- [WORK TO COMPLETE]: Every line holding the string "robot" should be copied out of the listing.
........
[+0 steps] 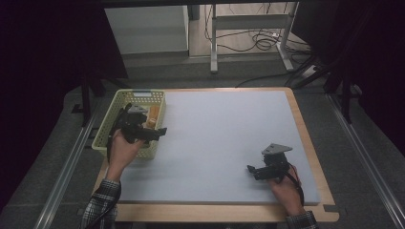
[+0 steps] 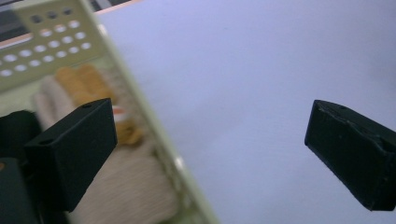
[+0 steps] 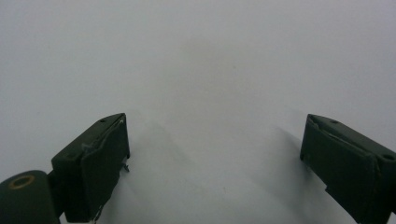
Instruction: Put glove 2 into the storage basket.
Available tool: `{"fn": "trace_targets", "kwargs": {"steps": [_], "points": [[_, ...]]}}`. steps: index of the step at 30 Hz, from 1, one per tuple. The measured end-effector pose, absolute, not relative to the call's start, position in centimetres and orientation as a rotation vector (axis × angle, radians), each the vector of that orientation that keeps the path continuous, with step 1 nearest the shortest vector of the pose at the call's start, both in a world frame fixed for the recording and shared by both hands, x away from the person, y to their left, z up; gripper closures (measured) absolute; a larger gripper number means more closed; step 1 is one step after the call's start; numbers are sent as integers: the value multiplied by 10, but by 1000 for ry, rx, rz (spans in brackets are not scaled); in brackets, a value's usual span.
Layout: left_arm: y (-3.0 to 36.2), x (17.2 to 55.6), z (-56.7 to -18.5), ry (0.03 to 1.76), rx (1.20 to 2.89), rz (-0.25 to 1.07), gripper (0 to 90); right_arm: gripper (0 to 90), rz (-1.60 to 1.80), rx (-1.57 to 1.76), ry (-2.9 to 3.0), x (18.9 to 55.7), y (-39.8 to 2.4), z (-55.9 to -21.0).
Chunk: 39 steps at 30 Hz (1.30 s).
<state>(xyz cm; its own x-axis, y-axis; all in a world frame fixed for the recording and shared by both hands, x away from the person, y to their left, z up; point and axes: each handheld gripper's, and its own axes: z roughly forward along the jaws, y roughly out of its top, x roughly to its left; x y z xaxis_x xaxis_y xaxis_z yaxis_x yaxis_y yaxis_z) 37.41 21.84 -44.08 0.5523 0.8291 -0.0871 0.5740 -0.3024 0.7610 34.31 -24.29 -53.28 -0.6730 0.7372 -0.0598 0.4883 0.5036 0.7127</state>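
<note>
- Pale grey foam mat point(image 1: 224, 143) covers the wooden table; we read no writing anywhere.
- Left gripper point(image 1: 152, 134): wide open, empty, over pale green perforated plastic basket point(image 1: 106, 129).
- Right gripper point(image 1: 251, 171): wide open, empty.

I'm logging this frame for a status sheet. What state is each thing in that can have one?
left gripper: open, jaws wide apart astride the basket's rim, holding nothing.
right gripper: open, empty, low over the mat.
basket: upright at the table's left edge, with things inside.
beige and orange cloth items: lying in the basket, blurred.
mat: flat on the table.
</note>
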Motion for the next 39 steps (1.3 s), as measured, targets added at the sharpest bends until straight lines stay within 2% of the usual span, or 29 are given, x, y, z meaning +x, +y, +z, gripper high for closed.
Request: {"fn": "trace_targets", "kwargs": {"steps": [12,22,33,39], "points": [[174,348,-450,970,2062,396,25,80,969,1019,2395,343,-243,-533],[152,330,-478,874,2094,341,18,80,968,1020,2394,343,-243,-533],[147,321,-514,877,2123,296,6,80,968,1018,2394,343,-243,-533],[146,318,-538,889,2200,314,6,80,968,1018,2393,343,-243,-533]]}}
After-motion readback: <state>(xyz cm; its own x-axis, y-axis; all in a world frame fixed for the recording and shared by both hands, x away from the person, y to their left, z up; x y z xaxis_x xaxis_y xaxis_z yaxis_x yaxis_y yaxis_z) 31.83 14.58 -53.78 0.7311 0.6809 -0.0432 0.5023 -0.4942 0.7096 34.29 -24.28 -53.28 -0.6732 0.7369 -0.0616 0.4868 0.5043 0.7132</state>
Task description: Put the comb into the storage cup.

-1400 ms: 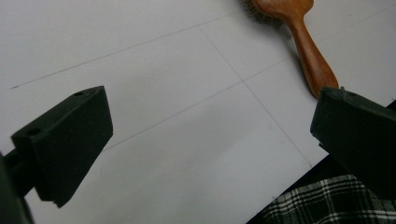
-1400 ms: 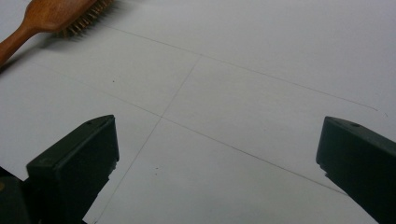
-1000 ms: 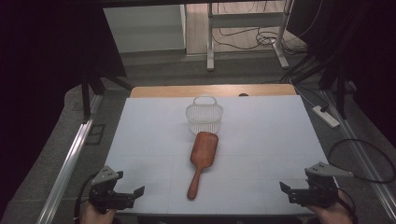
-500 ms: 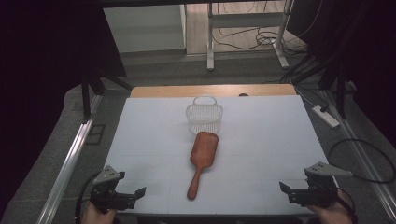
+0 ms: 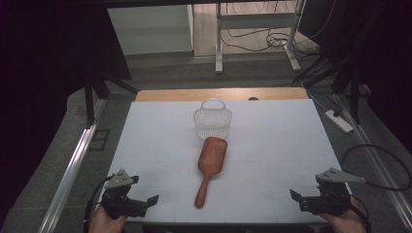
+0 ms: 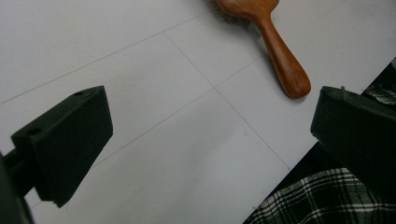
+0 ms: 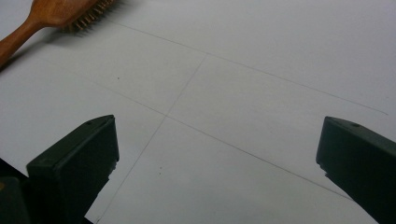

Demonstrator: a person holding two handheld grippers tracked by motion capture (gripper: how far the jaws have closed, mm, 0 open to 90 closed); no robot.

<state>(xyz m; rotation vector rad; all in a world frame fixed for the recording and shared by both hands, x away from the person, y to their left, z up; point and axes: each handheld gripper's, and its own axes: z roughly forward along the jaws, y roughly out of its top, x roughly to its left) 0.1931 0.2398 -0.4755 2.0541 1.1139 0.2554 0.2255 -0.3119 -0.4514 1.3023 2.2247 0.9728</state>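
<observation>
**Brush handle points toward the near edge, left gripper nearer**

While both grippers sit at the near edge of the table, the brush lies mid-table between them, bristles down. Its long axis runs near-to-far with a slight tilt: paddle end far, just short of the basket, handle tip near and a little to the left.

From the left gripper the handle tip is forward and to its right, fairly near. From the right gripper the brush is farther off to its left. So the left one has the shorter reach, by judgement.

Left gripper view: brush handle sits up and right of the gap, jaws wide apart, nothing between them. Right gripper view: brush at the top left corner, jaws also spread wide, empty.

Likely approach: jaws across the handle, so the gripper needs to square up to that axis first.
</observation>
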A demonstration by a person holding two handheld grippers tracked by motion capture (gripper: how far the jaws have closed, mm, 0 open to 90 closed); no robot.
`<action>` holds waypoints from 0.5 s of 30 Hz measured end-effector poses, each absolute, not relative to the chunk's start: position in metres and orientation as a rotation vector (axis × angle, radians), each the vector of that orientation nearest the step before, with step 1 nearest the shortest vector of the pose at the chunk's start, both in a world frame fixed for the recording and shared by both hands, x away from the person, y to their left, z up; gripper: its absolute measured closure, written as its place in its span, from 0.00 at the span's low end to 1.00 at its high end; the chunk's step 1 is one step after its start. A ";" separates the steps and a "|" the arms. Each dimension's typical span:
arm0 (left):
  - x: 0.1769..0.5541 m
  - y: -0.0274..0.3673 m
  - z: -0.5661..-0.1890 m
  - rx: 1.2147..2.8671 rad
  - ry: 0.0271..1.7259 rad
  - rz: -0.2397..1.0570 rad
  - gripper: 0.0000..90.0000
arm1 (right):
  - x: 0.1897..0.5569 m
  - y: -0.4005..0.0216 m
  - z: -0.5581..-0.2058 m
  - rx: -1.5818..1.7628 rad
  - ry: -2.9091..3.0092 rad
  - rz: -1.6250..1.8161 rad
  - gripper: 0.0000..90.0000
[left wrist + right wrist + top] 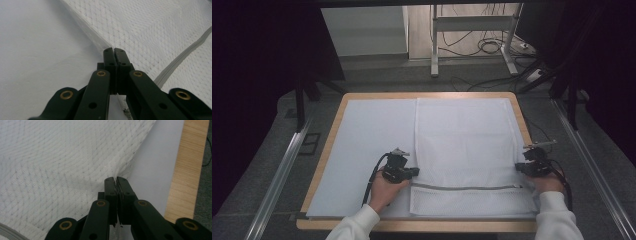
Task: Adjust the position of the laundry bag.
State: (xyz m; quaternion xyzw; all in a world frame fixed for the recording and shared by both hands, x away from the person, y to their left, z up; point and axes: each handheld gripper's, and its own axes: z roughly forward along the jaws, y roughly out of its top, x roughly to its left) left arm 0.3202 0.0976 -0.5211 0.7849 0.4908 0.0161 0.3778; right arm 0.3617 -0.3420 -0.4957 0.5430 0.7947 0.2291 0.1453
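**Both grippers pinching the mesh bag's side edges — grasp step closing out**

Mesh laundry bag [467, 150] is lying flat on the white sheet [372, 145] covering the wooden table [329, 150], right of centre, its grey zipper [464, 188] running across near the person's edge.

Left gripper [412, 172] is sitting at the bag's left edge, just above the zipper's end. In the left gripper view its jaws are pressed together on the bag's hem [100, 41], fabric caught at the tips.

Right gripper [524, 167] is sitting at the bag's right edge, opposite. In the right gripper view its jaws are clamping a bunched bit of mesh [120, 173]; the fabric is puckering toward the tips.

Read: both grips look set, so the lift or fold is probably next. That calls for moving both hands together, level and at matched pace, so the mesh isn't slipping out of either pinch or dragging the sheet underneath. The right grip looks thin, only a small bite of mesh, so watch it.
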 end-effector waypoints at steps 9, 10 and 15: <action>0.320 0.102 -0.519 1.999 1.259 0.049 1.00 | 0.361 -0.337 -0.495 1.550 2.293 0.674 0.96; 0.320 0.103 -0.519 2.000 1.258 0.050 1.00 | 0.361 -0.337 -0.495 1.551 2.290 0.676 0.96; 0.320 0.108 -0.518 1.995 1.267 0.058 1.00 | 0.361 -0.332 -0.495 1.535 2.298 0.685 0.96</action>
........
- [EXERCISE ANSWER]:
Demonstrator: a person holding two handheld grippers tracked by motion capture (gripper: how far the jaws have closed, mm, 0 open to 90 closed); no robot.
A demonstration by a person holding two handheld grippers tracked by motion capture (gripper: how far the jaws have closed, mm, 0 open to 90 closed); no robot.

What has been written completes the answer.